_YOUR OBJECTIVE:_ Print out the entire listing verbatim.

=-=-=

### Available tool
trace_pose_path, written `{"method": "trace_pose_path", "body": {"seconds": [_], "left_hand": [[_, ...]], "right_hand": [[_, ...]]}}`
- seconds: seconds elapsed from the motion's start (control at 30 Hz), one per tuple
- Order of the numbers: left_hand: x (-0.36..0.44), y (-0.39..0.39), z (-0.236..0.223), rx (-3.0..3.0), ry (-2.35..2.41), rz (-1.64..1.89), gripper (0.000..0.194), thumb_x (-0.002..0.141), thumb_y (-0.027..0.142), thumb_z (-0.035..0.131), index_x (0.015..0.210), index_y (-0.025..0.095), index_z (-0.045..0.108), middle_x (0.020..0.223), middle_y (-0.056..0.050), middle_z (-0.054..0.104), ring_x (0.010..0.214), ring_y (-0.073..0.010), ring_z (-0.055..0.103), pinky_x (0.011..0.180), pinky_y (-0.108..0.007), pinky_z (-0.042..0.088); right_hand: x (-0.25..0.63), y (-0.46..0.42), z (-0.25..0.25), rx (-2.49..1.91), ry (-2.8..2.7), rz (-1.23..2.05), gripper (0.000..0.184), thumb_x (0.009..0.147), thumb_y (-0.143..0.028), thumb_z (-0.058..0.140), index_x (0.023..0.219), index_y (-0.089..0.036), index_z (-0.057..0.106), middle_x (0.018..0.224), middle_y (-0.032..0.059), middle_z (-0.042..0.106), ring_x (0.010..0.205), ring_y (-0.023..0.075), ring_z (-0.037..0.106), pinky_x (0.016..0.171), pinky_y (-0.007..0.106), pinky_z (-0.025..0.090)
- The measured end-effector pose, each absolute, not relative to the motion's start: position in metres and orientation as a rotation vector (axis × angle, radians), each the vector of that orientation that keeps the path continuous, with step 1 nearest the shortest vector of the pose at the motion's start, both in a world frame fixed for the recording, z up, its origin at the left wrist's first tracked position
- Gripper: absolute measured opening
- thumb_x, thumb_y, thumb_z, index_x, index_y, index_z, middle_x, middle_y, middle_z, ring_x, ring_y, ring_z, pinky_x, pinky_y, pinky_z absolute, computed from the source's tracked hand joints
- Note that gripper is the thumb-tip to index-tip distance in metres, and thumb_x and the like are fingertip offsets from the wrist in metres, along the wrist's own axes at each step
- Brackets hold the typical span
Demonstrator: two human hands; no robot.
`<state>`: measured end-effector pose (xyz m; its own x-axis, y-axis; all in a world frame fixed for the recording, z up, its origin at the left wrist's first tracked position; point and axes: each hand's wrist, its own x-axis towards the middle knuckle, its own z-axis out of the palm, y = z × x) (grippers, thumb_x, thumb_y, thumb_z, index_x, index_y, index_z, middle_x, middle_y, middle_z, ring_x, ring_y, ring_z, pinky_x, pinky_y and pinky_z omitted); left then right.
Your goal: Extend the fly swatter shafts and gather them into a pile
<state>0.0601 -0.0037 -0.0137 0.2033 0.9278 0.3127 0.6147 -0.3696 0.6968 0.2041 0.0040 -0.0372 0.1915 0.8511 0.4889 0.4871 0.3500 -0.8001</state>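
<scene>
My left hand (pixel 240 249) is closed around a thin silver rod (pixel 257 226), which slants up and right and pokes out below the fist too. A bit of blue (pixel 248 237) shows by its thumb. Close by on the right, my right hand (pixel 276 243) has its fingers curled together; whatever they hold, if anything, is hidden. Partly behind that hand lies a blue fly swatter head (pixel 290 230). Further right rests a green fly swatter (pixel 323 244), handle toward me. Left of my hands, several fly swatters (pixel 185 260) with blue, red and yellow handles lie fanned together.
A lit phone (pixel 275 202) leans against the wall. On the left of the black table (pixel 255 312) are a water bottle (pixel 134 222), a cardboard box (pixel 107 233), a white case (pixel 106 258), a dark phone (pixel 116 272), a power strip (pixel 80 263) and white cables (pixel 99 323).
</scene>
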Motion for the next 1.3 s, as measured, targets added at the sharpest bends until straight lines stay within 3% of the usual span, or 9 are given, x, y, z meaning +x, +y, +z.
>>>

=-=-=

_THE COMPLETED TASK:_
### Available tool
trace_pose_path, written `{"method": "trace_pose_path", "body": {"seconds": [_], "left_hand": [[_, ...]], "right_hand": [[_, ...]]}}`
- seconds: seconds elapsed from the motion's start (control at 30 Hz), one per tuple
- Order of the numbers: left_hand: x (-0.36..0.44), y (-0.39..0.39), z (-0.236..0.223), rx (-3.0..3.0), ry (-2.35..2.41), rz (-1.64..1.89), gripper (0.000..0.194), thumb_x (-0.002..0.141), thumb_y (-0.027..0.142), thumb_z (-0.035..0.131), index_x (0.015..0.210), index_y (-0.025..0.095), index_z (-0.045..0.108), middle_x (0.020..0.223), middle_y (-0.056..0.050), middle_z (-0.054..0.104), ring_x (0.010..0.214), ring_y (-0.073..0.010), ring_z (-0.055..0.103), pinky_x (0.011..0.180), pinky_y (-0.108..0.007), pinky_z (-0.042..0.088); right_hand: x (-0.25..0.63), y (-0.46..0.42), z (-0.25..0.25), rx (-2.49..1.91), ry (-2.8..2.7), rz (-1.23..2.05), gripper (0.000..0.184), thumb_x (0.009..0.147), thumb_y (-0.143..0.028), thumb_z (-0.058..0.140), index_x (0.023..0.219), index_y (-0.089..0.036), index_z (-0.057..0.106), middle_x (0.018..0.224), middle_y (-0.032..0.059), middle_z (-0.042..0.106), ring_x (0.010..0.205), ring_y (-0.023..0.075), ring_z (-0.037..0.106), pinky_x (0.016..0.171), pinky_y (-0.007..0.106), pinky_z (-0.025..0.090)
- The measured end-effector pose, each absolute, not relative to the motion's start: position in metres and orientation as a rotation vector (axis × angle, radians), each the vector of that orientation that keeps the path continuous, with step 1 nearest the shortest vector of the pose at the motion's start, both in a world frame fixed for the recording, z up, its origin at the left wrist's first tracked position
- Gripper: absolute measured opening
- thumb_x, thumb_y, thumb_z, index_x, index_y, index_z, middle_x, middle_y, middle_z, ring_x, ring_y, ring_z, pinky_x, pinky_y, pinky_z absolute, computed from the source's tracked hand joints
- Note that gripper is the thumb-tip to index-tip distance in metres, and thumb_x and the like are fingertip offsets from the wrist in metres, along the wrist's own axes at each step
- Brackets hold the typical span
Demonstrator: two human hands; no robot.
`<state>`: measured end-effector pose (xyz m; its own x-axis, y-axis; all in a world frame fixed for the recording, z up, its origin at the left wrist's first tracked position; point and axes: each hand's wrist, its own x-axis towards the middle knuckle, its own z-axis out of the palm, y = z × x) (grippers, thumb_x, thumb_y, thumb_z, index_x, index_y, index_z, middle_x, middle_y, middle_z, ring_x, ring_y, ring_z, pinky_x, pinky_y and pinky_z omitted); left then right.
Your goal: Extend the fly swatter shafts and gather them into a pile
<state>0.0601 -0.0037 -0.0137 0.2033 0.9278 0.3127 0.6147 -0.3696 0.6968 0.2041 0.0040 -0.0372 0.1915 0.8511 0.4889 0.4871 0.3500 -0.8001</state>
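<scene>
My left hand (pixel 240 249) is closed around a thin silver rod (pixel 257 226), which slants up and right and pokes out below the fist too. A bit of blue (pixel 248 237) shows by its thumb. Close by on the right, my right hand (pixel 276 243) has its fingers curled together; whatever they hold, if anything, is hidden. Partly behind that hand lies a blue fly swatter head (pixel 290 230). Further right rests a green fly swatter (pixel 323 244), handle toward me. Left of my hands, several fly swatters (pixel 185 260) with blue, red and yellow handles lie fanned together.
A lit phone (pixel 275 202) leans against the wall. On the left of the black table (pixel 255 312) are a water bottle (pixel 134 222), a cardboard box (pixel 107 233), a white case (pixel 106 258), a dark phone (pixel 116 272), a power strip (pixel 80 263) and white cables (pixel 99 323).
</scene>
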Motion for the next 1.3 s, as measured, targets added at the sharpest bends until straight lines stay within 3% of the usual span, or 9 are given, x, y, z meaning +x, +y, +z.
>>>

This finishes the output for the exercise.